### About this exercise
Give every line below again, exactly.

### Exercise data
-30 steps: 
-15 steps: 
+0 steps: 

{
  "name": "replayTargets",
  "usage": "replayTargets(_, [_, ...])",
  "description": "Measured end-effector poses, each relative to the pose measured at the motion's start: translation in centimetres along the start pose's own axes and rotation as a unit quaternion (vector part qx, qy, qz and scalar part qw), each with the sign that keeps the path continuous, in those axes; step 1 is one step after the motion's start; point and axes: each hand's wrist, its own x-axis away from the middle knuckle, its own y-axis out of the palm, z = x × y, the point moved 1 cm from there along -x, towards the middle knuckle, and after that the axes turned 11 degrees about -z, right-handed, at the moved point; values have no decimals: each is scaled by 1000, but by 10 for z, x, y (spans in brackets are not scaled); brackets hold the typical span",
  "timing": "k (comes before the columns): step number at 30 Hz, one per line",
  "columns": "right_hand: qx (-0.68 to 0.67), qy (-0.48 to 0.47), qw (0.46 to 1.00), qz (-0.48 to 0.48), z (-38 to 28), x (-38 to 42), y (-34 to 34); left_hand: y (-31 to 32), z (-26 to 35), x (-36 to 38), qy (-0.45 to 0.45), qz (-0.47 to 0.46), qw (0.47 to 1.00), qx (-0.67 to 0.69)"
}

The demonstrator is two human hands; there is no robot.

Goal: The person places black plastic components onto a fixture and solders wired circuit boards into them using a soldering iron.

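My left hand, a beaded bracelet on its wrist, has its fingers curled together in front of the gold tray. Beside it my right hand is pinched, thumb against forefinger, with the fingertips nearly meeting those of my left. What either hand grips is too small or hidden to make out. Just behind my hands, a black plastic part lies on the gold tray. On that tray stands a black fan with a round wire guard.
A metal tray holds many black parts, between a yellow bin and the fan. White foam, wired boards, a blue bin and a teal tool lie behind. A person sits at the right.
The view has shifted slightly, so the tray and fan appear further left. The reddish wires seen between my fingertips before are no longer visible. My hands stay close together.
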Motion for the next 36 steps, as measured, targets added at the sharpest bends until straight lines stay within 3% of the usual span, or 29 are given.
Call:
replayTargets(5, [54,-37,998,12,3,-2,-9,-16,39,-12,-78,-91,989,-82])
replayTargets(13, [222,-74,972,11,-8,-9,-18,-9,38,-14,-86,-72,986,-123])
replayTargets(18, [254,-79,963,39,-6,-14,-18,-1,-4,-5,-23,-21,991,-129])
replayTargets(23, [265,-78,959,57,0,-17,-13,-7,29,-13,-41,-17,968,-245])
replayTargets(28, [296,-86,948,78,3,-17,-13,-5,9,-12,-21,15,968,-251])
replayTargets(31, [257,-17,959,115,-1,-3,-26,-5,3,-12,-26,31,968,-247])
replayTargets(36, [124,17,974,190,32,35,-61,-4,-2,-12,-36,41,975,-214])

### Problem solution
-30 steps: 
-15 steps: 
+0 steps: 

{
  "name": "replayTargets",
  "usage": "replayTargets(_, [_, ...])",
  "description": "Measured end-effector poses, each relative to the pose measured at the motion's start: translation in centimetres along the start pose's own axes and rotation as a unit quaternion (vector part qx, qy, qz and scalar part qw), each with the sign that keeps the path continuous, in those axes; step 1 is one step after the motion's start; point and axes: each hand's wrist, its own x-axis away from the middle knuckle, its own y-axis out of the palm, z = x × y, the point moved 1 cm from there along -x, towards the middle knuckle, and after that the axes turned 11 degrees about -z, right-handed, at the moved point; values have no decimals: each is scaled by 1000, but by 10 for z, x, y (spans in brackets are not scaled); brackets hold the typical span",
  "timing": "k (comes before the columns): step number at 30 Hz, one per line",
  "columns": "right_hand: qx (-0.68 to 0.67), qy (-0.48 to 0.47), qw (0.46 to 1.00), qz (-0.48 to 0.48), z (-38 to 28), x (-38 to 42), y (-34 to 34); left_hand: y (-31 to 32), z (-26 to 35), x (-36 to 38), qy (-0.45 to 0.45), qz (-0.47 to 0.46), qw (0.47 to 1.00), qx (-0.67 to 0.69)"
}

The demonstrator is two human hands; there is no robot.

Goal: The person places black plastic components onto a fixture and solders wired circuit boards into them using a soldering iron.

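My left hand, a beaded bracelet on its wrist, has its fingers curled together in front of the gold tray. Beside it my right hand is pinched, thumb against forefinger, with the fingertips nearly meeting those of my left. What either hand grips is too small or hidden to make out. Just behind my hands, a black plastic part lies on the gold tray. On that tray stands a black fan with a round wire guard.
A metal tray holds many black parts, between a yellow bin and the fan. White foam, wired boards, a blue bin and a teal tool lie behind. A person sits at the right.
The view has shifted slightly, so the tray and fan appear further left. The reddish wires seen between my fingertips before are no longer visible. My hands stay close together.
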Motion for the next 36 steps, as measured, targets added at the sharpest bends until straight lines stay within 3% of the usual span, or 29 are given.
Call:
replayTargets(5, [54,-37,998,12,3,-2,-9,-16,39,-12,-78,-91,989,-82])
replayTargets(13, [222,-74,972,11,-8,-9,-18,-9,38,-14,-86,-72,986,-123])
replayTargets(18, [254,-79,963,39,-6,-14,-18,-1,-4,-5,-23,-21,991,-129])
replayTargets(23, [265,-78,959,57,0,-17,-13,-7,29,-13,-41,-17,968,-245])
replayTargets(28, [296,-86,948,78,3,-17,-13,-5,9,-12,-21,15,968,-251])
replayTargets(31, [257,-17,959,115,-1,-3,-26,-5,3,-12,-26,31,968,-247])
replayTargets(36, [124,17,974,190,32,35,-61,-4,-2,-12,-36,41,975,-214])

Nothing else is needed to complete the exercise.